What to do: One exact copy of the listing is needed. It should contain no pictures.

Collected data:

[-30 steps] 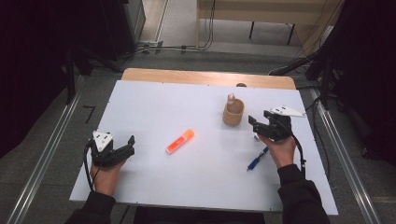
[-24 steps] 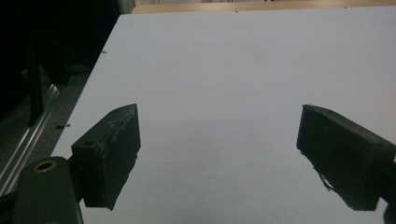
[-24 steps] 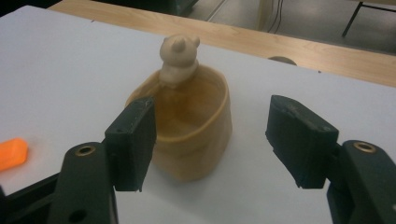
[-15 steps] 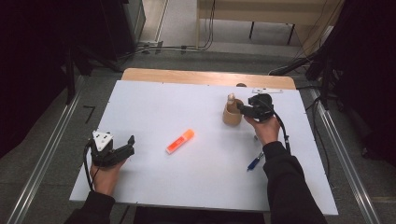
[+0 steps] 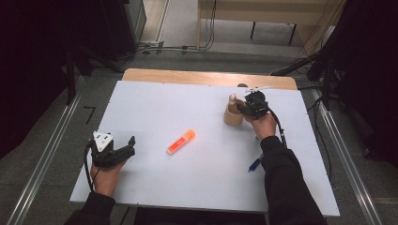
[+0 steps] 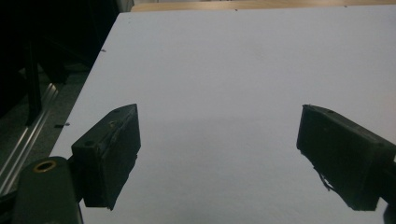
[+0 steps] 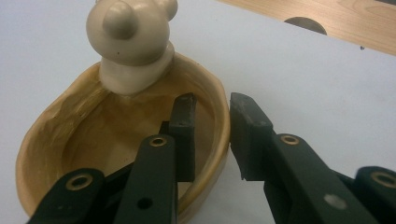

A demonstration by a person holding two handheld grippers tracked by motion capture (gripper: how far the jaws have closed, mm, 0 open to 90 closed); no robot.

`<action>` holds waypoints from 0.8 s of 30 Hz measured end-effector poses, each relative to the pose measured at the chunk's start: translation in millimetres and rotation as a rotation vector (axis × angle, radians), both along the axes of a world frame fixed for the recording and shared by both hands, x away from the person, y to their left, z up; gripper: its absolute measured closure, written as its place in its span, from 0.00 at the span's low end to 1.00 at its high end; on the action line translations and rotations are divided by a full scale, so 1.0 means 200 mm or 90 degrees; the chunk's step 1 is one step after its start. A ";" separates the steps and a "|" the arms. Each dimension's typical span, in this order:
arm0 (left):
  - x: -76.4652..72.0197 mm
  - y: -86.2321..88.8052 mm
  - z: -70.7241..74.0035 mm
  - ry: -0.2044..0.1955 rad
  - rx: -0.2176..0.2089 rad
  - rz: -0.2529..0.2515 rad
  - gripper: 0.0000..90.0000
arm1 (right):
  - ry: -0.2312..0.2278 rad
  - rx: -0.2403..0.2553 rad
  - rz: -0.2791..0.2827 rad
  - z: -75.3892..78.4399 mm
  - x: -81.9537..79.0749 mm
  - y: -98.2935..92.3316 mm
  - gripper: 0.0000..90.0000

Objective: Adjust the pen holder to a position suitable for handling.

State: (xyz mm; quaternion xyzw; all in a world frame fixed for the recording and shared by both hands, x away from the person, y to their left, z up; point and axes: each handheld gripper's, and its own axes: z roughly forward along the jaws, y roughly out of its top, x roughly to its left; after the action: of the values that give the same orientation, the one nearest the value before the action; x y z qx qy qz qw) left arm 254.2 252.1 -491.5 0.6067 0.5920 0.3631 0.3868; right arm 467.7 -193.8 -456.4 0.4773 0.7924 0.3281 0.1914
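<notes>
- At 2 o'clock on the desk (image 5: 155, 101), right tool (image 7: 212, 123) straddles the near rim of the wooden cup (image 7: 84, 140): one jaw inside, one outside, narrow gap, rim not yet pinched as far as I can tell.
- Cup stands upright, small bear-like figure (image 7: 133, 42) on its far rim; no pens inside that I can see.
- Progress, my read: early. Cup grasp about to close; orange marker (image 5: 181, 141) lies mid-desk, blue pen (image 5: 255, 164) at 5 o'clock, both loose on the desk.
- Left tool (image 5: 123, 149) rests at 8 o'clock, jaws wide, nothing between them.
- Left to do: close on the rim, then probably load marker and pen.
</notes>
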 end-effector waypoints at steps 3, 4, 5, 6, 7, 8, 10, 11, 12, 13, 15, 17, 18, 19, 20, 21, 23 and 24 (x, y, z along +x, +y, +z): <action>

Task answer:
[-30 steps] 
[-24 steps] 
[-24 steps] 
[-15 steps] 
[+0 steps] 
[+0 steps] 
[+0 steps] 

A demonstration by a person holding two handheld grippers tracked by motion capture (gripper: how far the jaws have closed, mm, 0 open to 90 closed); no robot.

`<action>` holds waypoints from 0.8 s of 30 Hz measured end-effector poses, each relative to the pose measured at the chunk's start: translation in millimetres and rotation as a rotation vector (axis × angle, radians), both along the axes of a world frame fixed for the recording and shared by both hands, x away from the person, y to their left, z up; gripper: its absolute measured closure, written as its place in its span, from 0.00 at the span's low end to 1.00 at its high end; on the action line translations and rotations are divided by a full scale, so 1.0 means 200 mm or 90 degrees; the chunk's step 1 is one step after its start. A ";" separates the steps and a "|" the arms. Each dimension's typical span, in this order:
arm0 (left):
  - x: -76.4652..72.0197 mm
  - y: -86.2321..88.8052 mm
  - z: -70.7241..74.0035 mm
  - ry: -0.2044..0.1955 rad
  - rx: -0.2176..0.2089 rad
  - rz: -0.2529..0.2515 rad
  - gripper: 0.0000..90.0000
arm1 (right):
  - ry: -0.2312..0.2278 rad
  - rx: -0.2403..0.2553 rad
  - rz: -0.2791..0.2827 rad
  - z: -75.3892..78.4399 mm
  - x: -81.9537..79.0749 mm
  - y: -98.2935..92.3316 mm
  - gripper: 0.0000..90.0000

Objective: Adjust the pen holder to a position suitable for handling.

State: (xyz mm; quaternion xyzw; all in a world frame fixed for the recording and shared by both hands, x away from the person, y to their left, z up; point and axes: each handheld gripper's, and its own axes: z roughly forward along the jaws, y roughly out of its top, x roughly to its left; after the action: of the values that give the same orientation, the one nearest the value before the action; x y z qx qy qz qw) left arm 254.2 252.1 -491.5 0.6067 0.5920 0.3631 0.3868; right arm 467.7 -193.8 -456.4 0.4773 0.7924 0.3281 0.1914
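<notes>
- At 2 o'clock on the desk (image 5: 155, 101), right tool (image 7: 212, 123) straddles the near rim of the wooden cup (image 7: 84, 140): one jaw inside, one outside, narrow gap, rim not yet pinched as far as I can tell.
- Cup stands upright, small bear-like figure (image 7: 133, 42) on its far rim; no pens inside that I can see.
- Progress, my read: early. Cup grasp about to close; orange marker (image 5: 181, 141) lies mid-desk, blue pen (image 5: 255, 164) at 5 o'clock, both loose on the desk.
- Left tool (image 5: 123, 149) rests at 8 o'clock, jaws wide, nothing between them.
- Left to do: close on the rim, then probably load marker and pen.
</notes>
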 end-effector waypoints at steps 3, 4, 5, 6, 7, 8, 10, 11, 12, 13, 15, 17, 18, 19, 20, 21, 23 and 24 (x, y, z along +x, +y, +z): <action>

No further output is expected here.